Yes. Buying two of them will give you a solid block of State-troops, a smaller block of Great-swords and two units of Handgunners/Crossbowmen for a good price. The Knightly Orders are a good bonus on top of that. After that, a wizard, a general, and some warmachines would be good purchases.


----------



## Vaz (Mar 19, 2008)

Well, that was sort of my point - I don't know what to suggest.

If you want to make a Free Company or all Cavalry army, then the Battalion is a bad buy.

Try giving a theme, then we advise - whether its appearance, fluff, gaming strenth, or a general all rounder army.


----------



## Alexious (Apr 13, 2009)

Having been an Empire player for some time, my advice is going to be different from all the above.

1). The biggest thing with Empire is that you will be painting a LOT... Everything is troop after troop and by the time you have the troops done.... OMG... they released fantasy again! Damn GW! In all seriousness, my advice would be to pick up a State Troopers box of 10 and paint them first. See if you like the models, how you put them together, and then the paint scheme. If more people did this... instead of rushing out and purchasing 5000000 Empire troops, they would get a better idea of the army from a modeling and painting perspective.

2). If you are set on Empire, my advice is to get as many state troops as possible first for a solid block. (if you enjoy painting them! ) In the new edition it is 30 to 40 which seems to be about the main balance point for games of 1500 to 2000 points.


The Empire is a very interesting choice, most people love it for a reason, whether it be artillery, the state troops or the knights or wizards etc. You can quite quickly design an army that will play to these strengths and adjust accordingly.


----------



## ManOnTheMooney (Jun 19, 2010)

Oh, sorry Vaz, I think I get what you're saying now. Also, yeah Alexious I understand what you are saying.
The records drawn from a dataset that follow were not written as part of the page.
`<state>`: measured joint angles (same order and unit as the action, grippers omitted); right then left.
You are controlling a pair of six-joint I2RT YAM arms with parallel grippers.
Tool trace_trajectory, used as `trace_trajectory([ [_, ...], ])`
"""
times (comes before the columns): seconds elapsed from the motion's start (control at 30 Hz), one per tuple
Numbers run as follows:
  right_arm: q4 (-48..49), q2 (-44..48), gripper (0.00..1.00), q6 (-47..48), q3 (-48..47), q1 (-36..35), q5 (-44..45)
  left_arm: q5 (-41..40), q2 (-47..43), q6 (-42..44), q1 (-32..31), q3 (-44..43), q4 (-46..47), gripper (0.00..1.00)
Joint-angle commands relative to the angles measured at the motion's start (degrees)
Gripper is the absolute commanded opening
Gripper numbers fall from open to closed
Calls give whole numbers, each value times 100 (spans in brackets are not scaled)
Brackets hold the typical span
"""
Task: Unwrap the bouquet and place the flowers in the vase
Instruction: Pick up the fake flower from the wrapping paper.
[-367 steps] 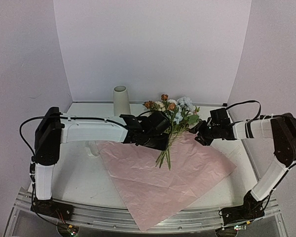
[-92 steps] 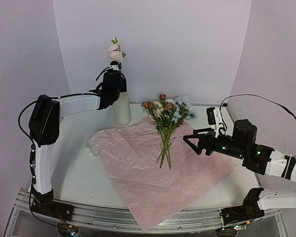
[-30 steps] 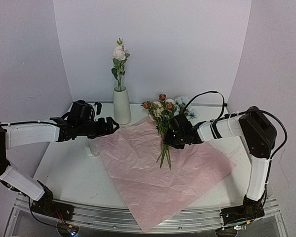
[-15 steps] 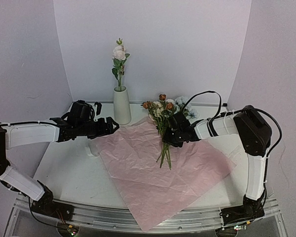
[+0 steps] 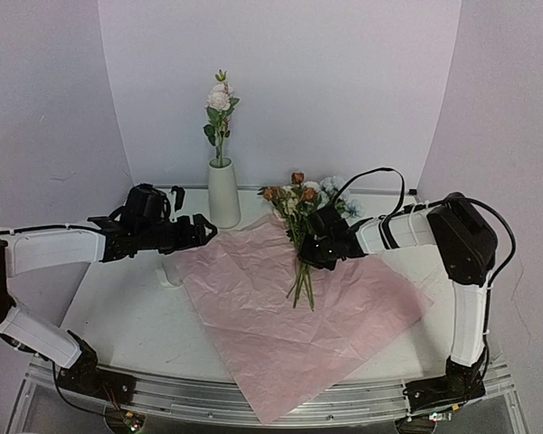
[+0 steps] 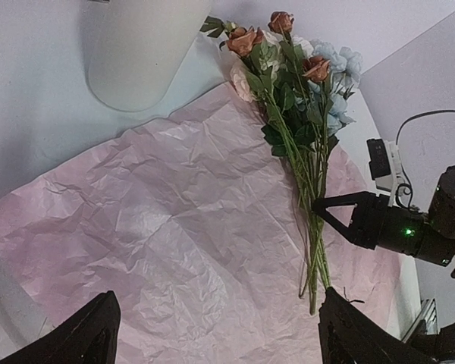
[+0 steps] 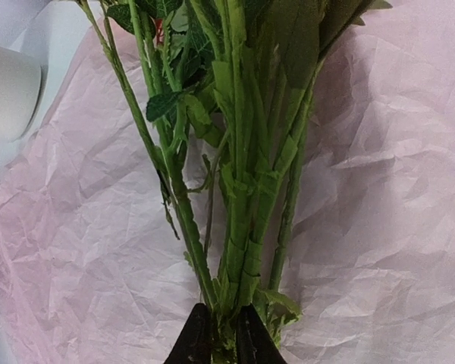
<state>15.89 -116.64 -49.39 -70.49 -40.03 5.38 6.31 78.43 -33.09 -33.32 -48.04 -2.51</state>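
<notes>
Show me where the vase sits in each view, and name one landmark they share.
Top external: the vase stands at the back, left of centre.
Left wrist: upper left, only its lower body shows.
Right wrist: a white sliver at the left edge, probably the vase.
Shared landmark: the pink paper under the flowers, seen in all three.
</notes>
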Motion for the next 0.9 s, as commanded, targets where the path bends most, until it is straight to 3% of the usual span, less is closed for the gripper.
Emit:
trace_trajectory([
  [0.0, -220, 745, 11, 203, 90, 22, 58, -7, -228, -84, -17, 52, 165, 92],
  [0.37, -227, 1576, 10, 596, 295, 18, -107, 98, -107, -290, -95, -58, 172, 92],
  [0.5, -227, 1832, 4, 814, 284, 22, -24, 41, -116, -303, -152, -111, 171, 92],
  [0.87, -236, 2219, 3, 1685, -241, 20, 143, 28, -158, -277, -204, -200, 163, 92],
])
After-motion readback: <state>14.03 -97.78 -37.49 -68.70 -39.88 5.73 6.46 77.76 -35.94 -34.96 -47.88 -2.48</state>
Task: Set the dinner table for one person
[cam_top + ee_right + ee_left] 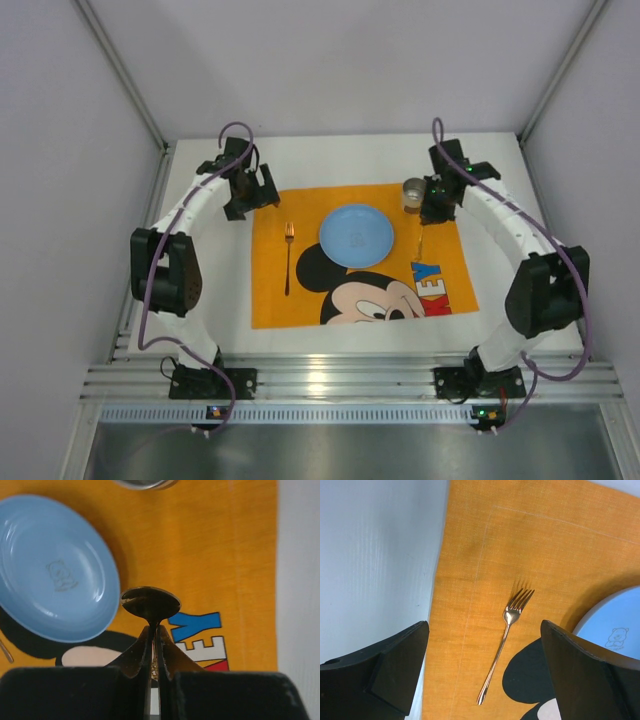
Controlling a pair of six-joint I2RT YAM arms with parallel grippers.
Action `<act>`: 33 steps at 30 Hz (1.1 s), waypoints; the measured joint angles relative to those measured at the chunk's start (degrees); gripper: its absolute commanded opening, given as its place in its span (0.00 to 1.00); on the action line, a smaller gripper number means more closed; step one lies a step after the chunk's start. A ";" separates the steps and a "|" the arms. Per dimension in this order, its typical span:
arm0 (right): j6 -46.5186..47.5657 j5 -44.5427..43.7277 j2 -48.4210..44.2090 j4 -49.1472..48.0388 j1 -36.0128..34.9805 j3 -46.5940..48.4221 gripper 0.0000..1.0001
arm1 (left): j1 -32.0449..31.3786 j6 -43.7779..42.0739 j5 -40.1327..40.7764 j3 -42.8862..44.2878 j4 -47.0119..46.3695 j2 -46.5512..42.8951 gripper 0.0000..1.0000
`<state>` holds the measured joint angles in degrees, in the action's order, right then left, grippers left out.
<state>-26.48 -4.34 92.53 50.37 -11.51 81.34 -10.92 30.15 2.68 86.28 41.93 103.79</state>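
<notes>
The white dinner table (350,155) carries an orange Mickey Mouse mat (272,300). A blue plate (356,236) lies at the mat's middle, and a fork (288,258) lies left of it, tines away from me. My right gripper (435,205) is shut on a spoon (420,245) by its neck and holds it above the mat, right of the plate. In the right wrist view the spoon's bowl (150,602) sticks out past the gripper (154,630). My left gripper (250,195) is open and empty over the mat's far left corner, with the fork (505,640) below it.
A small metal cup (413,193) stands on the mat's far right corner, right beside my right gripper. Grey walls enclose the table on three sides. A ribbed aluminium rail (340,380) runs along the near edge by the arm bases.
</notes>
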 measured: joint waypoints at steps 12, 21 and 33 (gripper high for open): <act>5.49 -0.17 14.88 -1.31 -8.46 0.33 0.00 | 0.00 0.35 2.49 -2.64 1.38 -2.34 0.98; 7.32 -2.67 17.64 -2.14 -8.46 1.27 0.56 | 0.00 0.39 4.83 -5.18 2.40 -7.17 0.99; 8.50 -4.09 4.52 -2.25 -8.46 1.51 0.78 | 0.48 -5.75 10.32 -7.13 0.70 -10.73 0.99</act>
<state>-17.98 -8.43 97.06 48.12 -19.97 82.85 -10.44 24.40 12.99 79.15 42.63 93.06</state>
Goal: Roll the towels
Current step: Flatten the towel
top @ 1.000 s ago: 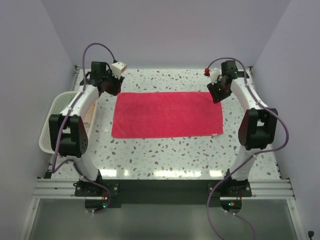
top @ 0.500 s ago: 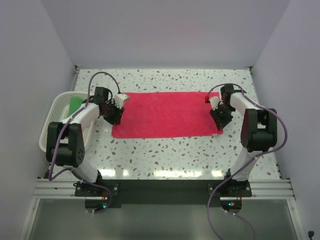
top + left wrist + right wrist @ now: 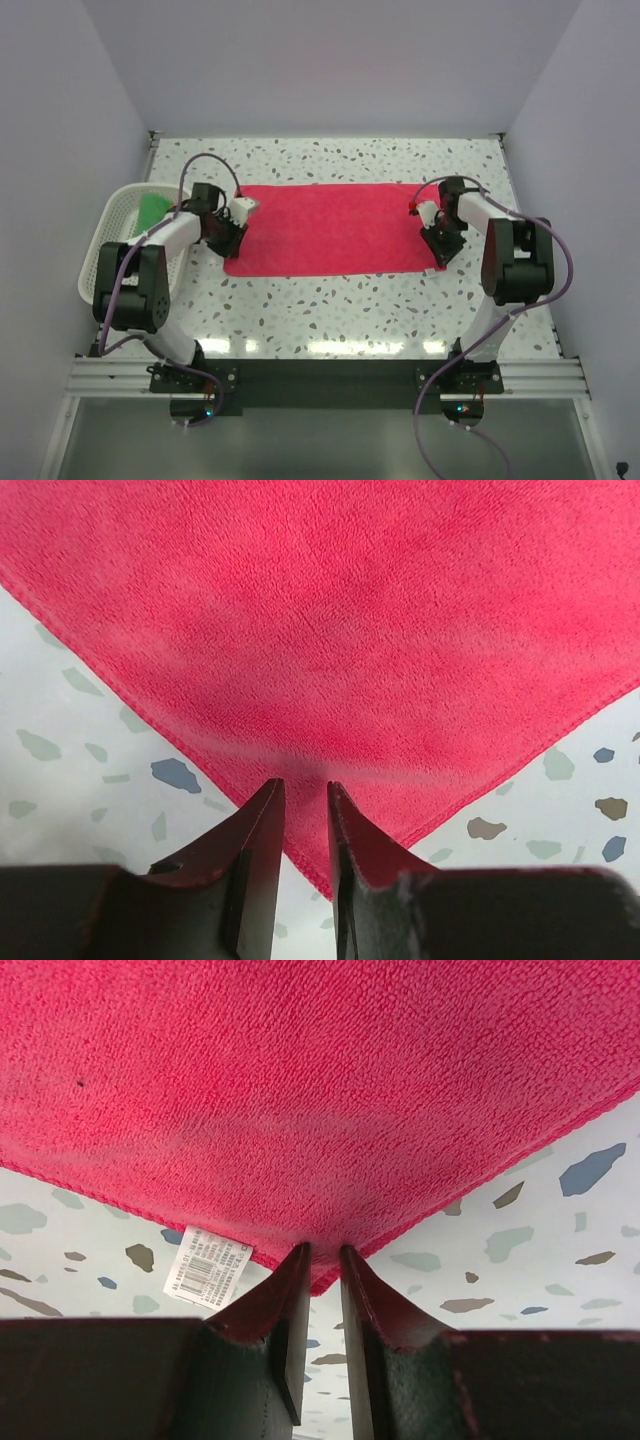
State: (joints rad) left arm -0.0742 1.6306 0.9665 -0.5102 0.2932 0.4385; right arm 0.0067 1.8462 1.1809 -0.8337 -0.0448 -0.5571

I did the same with my Space Marines, and it made it so much easier not only in progression but in decision making. Thanks for all the input guys, this will really help me choose what direction to go!


----------



## Master WootWoot (Oct 17, 2010)

I, myself, started with the Brigade set that was out a while ago. The contains were:


40 State Spearmen/Swordsmen/Halberdiers
20 State Handgunners/Crossbowmen
8 Knights
5 Pistoliers/Outriders
10 Greatswords
1 Great Cannon/mortar

I made:
40 Swordsmen
20 Handgunners
5 Knights, Ludwig Swartzheim, Templar grandmaster, and one body to another unit
5 Pistoliers
10 Greatswords
1 Great Cannon

But i'd say go for the battalion! And go Altdorf, Reikland or Marienburg!


----------



## Flindo (Oct 30, 2010)

I think Cannons are a very good empire unit, maybe invest in a batallion and get a couple cannons?
,Hope this helped.

-Flindo


----------



## ManOnTheMooney (Jun 19, 2010)

Yeah, I plan on getting some cannons with my own money soon after.

I'm thinking Middenland, because I love Middenheim's lore, but not their colors. 

I also have all the paints for the Middenland scheme so that helps


----------